MAMUJU, Mekora.id – Krisis iklim yang semakin pesat di abad ke-21 telah mendorong lahirnya Konvensi Kerangka Kerja Perserikatan Bangsa-Bangsa mengenai Perubahan Iklim pada 12 Desember 2015 di Paris. Indonesia ikut menandatangani perjanjian ini dan meratifikasinya melalui Undang-Undang Nomor 16 Tahun 2016 guna menekan laju perubahan iklim yang semakin ekstrem.
Pada 2022, Indonesia membentuk Just Energy Transition Partnership (JETP) sebagai langkah percepatan transisi energi, termasuk penghentian dini Pembangkit Listrik Tenaga Uap (PLTU). Langkah ini merupakan komitmen Indonesia untuk mengurangi emisi karbon. Namun, program ini tidak luput dari kritik karena dinilai masih memberi ruang bagi industri ekstraktif.
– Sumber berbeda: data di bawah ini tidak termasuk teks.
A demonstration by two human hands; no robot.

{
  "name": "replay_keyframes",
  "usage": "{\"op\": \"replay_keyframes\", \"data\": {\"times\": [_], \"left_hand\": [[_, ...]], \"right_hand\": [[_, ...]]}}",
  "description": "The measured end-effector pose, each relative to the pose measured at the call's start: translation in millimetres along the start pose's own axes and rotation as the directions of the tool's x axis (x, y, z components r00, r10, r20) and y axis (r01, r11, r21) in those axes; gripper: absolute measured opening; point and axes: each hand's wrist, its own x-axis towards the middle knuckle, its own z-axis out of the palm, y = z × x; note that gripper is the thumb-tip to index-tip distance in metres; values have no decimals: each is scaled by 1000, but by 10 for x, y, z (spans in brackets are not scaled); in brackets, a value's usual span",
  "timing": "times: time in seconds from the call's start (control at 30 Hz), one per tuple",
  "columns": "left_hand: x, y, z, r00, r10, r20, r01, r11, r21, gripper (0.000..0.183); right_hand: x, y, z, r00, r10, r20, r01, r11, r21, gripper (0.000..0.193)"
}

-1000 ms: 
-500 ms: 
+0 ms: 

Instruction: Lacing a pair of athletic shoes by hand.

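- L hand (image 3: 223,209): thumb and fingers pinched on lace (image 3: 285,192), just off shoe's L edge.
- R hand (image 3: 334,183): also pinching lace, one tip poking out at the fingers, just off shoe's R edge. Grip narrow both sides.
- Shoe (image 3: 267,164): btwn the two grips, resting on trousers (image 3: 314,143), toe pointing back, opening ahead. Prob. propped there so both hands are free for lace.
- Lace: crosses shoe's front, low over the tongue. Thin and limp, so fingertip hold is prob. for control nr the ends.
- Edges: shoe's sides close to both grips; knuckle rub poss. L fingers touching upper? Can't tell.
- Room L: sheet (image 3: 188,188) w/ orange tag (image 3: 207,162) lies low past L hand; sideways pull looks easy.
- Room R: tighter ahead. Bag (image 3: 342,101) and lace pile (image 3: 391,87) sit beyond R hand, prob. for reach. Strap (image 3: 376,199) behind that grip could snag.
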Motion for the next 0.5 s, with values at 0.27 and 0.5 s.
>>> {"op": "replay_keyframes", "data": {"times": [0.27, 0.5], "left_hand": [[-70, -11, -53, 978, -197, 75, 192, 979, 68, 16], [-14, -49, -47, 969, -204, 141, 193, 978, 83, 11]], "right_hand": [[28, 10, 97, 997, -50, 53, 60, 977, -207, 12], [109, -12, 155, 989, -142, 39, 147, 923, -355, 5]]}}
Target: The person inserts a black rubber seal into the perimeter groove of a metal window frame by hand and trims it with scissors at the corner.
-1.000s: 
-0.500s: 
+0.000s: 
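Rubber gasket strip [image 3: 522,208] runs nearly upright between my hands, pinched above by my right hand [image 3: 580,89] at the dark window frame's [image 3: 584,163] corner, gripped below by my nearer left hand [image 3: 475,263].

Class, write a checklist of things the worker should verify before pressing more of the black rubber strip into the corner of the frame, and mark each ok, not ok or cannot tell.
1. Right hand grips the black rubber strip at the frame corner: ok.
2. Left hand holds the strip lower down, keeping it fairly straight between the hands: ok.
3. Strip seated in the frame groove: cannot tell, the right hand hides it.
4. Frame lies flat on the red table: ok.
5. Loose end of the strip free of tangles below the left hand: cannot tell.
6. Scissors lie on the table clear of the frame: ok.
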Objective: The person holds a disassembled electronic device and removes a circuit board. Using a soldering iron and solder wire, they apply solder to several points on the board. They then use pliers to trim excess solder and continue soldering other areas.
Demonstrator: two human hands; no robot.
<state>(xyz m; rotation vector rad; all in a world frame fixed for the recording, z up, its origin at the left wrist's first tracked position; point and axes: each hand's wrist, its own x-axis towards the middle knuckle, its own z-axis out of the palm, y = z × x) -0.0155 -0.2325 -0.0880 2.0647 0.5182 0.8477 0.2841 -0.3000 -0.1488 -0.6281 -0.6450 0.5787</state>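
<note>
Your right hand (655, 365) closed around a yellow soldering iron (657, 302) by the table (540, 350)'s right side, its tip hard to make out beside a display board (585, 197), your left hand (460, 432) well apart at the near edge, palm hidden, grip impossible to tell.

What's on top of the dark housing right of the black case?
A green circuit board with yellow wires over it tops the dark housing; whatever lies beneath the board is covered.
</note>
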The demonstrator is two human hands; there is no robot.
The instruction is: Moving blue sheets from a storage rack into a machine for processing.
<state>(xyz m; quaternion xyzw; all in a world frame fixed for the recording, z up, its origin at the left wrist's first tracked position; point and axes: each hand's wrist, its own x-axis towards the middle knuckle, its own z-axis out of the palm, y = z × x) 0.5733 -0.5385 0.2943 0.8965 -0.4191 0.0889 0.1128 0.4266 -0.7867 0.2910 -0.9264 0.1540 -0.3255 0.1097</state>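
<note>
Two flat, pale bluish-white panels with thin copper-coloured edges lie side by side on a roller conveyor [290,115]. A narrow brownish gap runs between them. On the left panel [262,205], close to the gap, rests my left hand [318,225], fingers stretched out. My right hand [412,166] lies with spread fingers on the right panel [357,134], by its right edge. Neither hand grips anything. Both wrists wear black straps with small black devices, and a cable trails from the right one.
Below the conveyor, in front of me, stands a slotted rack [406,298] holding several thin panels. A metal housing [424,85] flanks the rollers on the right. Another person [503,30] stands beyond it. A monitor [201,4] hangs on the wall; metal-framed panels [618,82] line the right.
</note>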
Jurnalis Mongabay Indonesia, Agus Mawan, dalam diskusi perubahan iklim di Kantor NGO Malaqbi Institute, Mamuju, mengungkapkan bahwa Indonesia memiliki dua wajah dalam kebijakan iklimnya. Di satu sisi, pemerintah menunjukkan komitmen dalam perjanjian iklim global, tetapi di sisi lain tetap memberikan keleluasaan bagi industri besar yang masih bergantung pada bahan bakar fosil.
“Salah satu contoh, Indonesia berkomitmen untuk mempensiunkan PLTU sambil mengusahakan pembauran energi, tetapi di saat yang sama, masih membolehkan industri skala besar untuk membangun PLTU Captive,” ujar Agus, Senin (10/2/2025) malam.
Kebijakan yang Bertolak Belakang
Dalam perkembangannya, kebijakan iklim Indonesia dinilai bertentangan dengan komitmen global. Baru-baru ini, Presiden Prabowo Subianto dalam pidatonya memberikan lampu hijau bagi deforestasi demi ekspansi perkebunan kelapa sawit. Hal ini diperkuat oleh pernyataan Menteri Kehutanan, Raja Juli Antoni, yang berencana mengonversi 20 juta hektare hutan untuk kebutuhan pangan dan energi.
Dampak dari kebijakan ini berpotensi memperburuk kondisi lingkungan. Data dari Kementerian Lingkungan Hidup dan Kehutanan (KLHK) mencatat bahwa pada 2020, Indonesia memiliki 120,3 juta hektare kawasan hutan negara. Namun, hampir separuhnya (46,5% atau 55,93 juta hektare) tidak dikelola secara intensif, termasuk 30 juta hektare yang berada di bawah wewenang pemerintah daerah.
“Dalam 100 hari kerja pertama Prabowo, bahkan muncul ucapan dari salah satu pejabat yang menyiratkan keinginan Indonesia untuk keluar dari Kesepakatan Paris, meniru kebijakan Donald Trump saat menjabat sebagai Presiden Amerika Serikat,” tambah Agus.